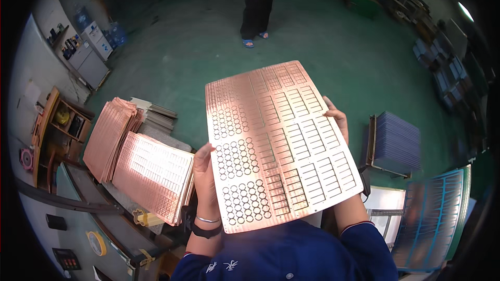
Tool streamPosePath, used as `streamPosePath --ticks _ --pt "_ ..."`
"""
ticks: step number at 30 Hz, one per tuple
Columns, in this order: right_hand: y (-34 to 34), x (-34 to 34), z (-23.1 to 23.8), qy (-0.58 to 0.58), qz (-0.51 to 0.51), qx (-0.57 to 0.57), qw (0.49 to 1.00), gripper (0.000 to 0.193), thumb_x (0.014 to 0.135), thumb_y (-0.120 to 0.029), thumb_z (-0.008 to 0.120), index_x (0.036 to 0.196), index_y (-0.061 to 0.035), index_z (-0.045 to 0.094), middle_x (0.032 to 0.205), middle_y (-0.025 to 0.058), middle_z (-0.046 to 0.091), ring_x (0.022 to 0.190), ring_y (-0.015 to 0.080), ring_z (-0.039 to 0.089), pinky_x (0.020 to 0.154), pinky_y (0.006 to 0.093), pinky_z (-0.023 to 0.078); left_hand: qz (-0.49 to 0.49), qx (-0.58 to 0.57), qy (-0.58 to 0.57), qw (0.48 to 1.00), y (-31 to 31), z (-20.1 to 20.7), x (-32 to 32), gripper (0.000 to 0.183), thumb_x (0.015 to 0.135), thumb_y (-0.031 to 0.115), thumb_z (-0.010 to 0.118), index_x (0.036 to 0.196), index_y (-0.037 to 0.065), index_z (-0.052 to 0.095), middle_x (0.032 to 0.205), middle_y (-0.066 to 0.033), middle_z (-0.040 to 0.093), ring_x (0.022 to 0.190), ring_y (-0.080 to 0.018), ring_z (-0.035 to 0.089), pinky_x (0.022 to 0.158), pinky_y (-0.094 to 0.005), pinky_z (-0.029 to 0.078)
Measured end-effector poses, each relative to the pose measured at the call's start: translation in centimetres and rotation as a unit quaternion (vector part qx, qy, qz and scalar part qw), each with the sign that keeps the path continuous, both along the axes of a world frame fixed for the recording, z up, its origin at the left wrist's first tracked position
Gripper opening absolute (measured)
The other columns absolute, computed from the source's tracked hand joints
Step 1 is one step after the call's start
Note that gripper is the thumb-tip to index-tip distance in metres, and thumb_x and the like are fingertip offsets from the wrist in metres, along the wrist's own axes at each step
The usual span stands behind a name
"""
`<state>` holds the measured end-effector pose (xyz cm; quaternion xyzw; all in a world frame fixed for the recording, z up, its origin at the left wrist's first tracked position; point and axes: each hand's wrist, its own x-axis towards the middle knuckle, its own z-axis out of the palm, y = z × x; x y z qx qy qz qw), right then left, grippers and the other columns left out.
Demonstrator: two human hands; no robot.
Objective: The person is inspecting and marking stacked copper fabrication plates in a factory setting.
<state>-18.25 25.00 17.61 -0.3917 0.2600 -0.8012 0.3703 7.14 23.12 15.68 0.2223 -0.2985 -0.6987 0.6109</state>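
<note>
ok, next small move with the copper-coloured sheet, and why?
I'd probably tilt the copper-coloured sheet slightly, without loosening either grip. Bright glare lies across part of its patterned face, so a new angle might make that area easier to see. The left hand and right hand grip opposite side edges, which should allow a small tilt.

A workshop, by its look: wide green floor (182, 62), coppery stacks (151, 171) of sheets at left, blue rack (398, 140) at right, and a large patterned coppery sheet (284, 145) nearest the viewer.
</note>
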Motion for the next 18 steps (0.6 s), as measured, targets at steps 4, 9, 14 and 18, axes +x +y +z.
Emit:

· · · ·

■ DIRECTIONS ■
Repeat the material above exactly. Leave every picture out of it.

■ RESULT OF THE EXERCISE ■
Tool streamPosePath, used as `streamPosePath --ticks _ --pt "_ ..."`
"""
ticks: step number at 30 Hz, one per tuple
Columns, in this order: right_hand: y (-34 to 34), x (-34 to 34), z (-23.1 to 23.8), qy (-0.58 to 0.58), qz (-0.51 to 0.51), qx (-0.57 to 0.57), qw (0.49 to 1.00), gripper (0.000 to 0.193), thumb_x (0.014 to 0.135), thumb_y (-0.120 to 0.029), thumb_z (-0.008 to 0.120), index_x (0.036 to 0.196), index_y (-0.061 to 0.035), index_z (-0.045 to 0.094), middle_x (0.032 to 0.205), middle_y (-0.025 to 0.058), middle_z (-0.046 to 0.091), ring_x (0.022 to 0.190), ring_y (-0.015 to 0.080), ring_z (-0.039 to 0.089), pinky_x (0.020 to 0.154), pinky_y (0.006 to 0.093), pinky_z (-0.023 to 0.078); left_hand: qz (-0.49 to 0.49), qx (-0.58 to 0.57), qy (-0.58 to 0.57), qw (0.48 to 1.00), y (-31 to 31), z (-20.1 to 20.7), x (-32 to 32), gripper (0.000 to 0.183), thumb_x (0.015 to 0.135), thumb_y (-0.031 to 0.115), thumb_z (-0.010 to 0.118), index_x (0.036 to 0.196), index_y (-0.037 to 0.065), index_z (-0.052 to 0.095), middle_x (0.032 to 0.205), middle_y (-0.066 to 0.033), middle_z (-0.040 to 0.093), ring_x (0.022 to 0.190), ring_y (-0.080 to 0.018), ring_z (-0.035 to 0.089), pinky_x (0.022 to 0.158), pinky_y (-0.094 to 0.005), pinky_z (-0.029 to 0.078)
Measured end-effector poses, each relative to the pose measured at the call's start: translation in centimetres and rotation as a unit quaternion (vector part qx, qy, qz and scalar part qw), each with the sign that keeps the path continuous, both along the axes of a world frame fixed for the recording, z up, its origin at the left wrist's first tracked position
Gripper opening absolute (measured)
The other columns absolute, computed from the source's tracked hand joints
Step 1 is one step after the call's start
Note that gripper is the thumb-tip to index-tip distance in metres, and thumb_x and the like are fingertip offsets from the wrist in metres, along the wrist's own axes at each step
The usual span stands behind a name
"""
`<state>` holds the measured end-effector pose (xyz cm; quaternion xyzw; all in a world frame fixed for the recording, z up, its origin at the left wrist's first tracked position; point and axes: each hand's wrist, its own x-axis towards the middle knuckle, its own z-axis out of the palm, y = z × x; x y z qx qy qz qw), right then left, grippers and the other columns left out.
Demonstrator: two human hands; no robot.
Objective: The person is inspecting and marking stacked copper fabrication plates in a factory setting.
<state>-18.25 25.00 17.61 -0.3917 0.2600 -0.8012 0.3703 7.14 23.12 15.68 0.2223 -0.2985 -0.6987 0.6109</state>
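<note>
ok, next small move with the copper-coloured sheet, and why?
I'd probably tilt the copper-coloured sheet slightly, without loosening either grip. Bright glare lies across part of its patterned face, so a new angle might make that area easier to see. The left hand and right hand grip opposite side edges, which should allow a small tilt.

A workshop, by its look: wide green floor (182, 62), coppery stacks (151, 171) of sheets at left, blue rack (398, 140) at right, and a large patterned coppery sheet (284, 145) nearest the viewer.
</note>
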Motion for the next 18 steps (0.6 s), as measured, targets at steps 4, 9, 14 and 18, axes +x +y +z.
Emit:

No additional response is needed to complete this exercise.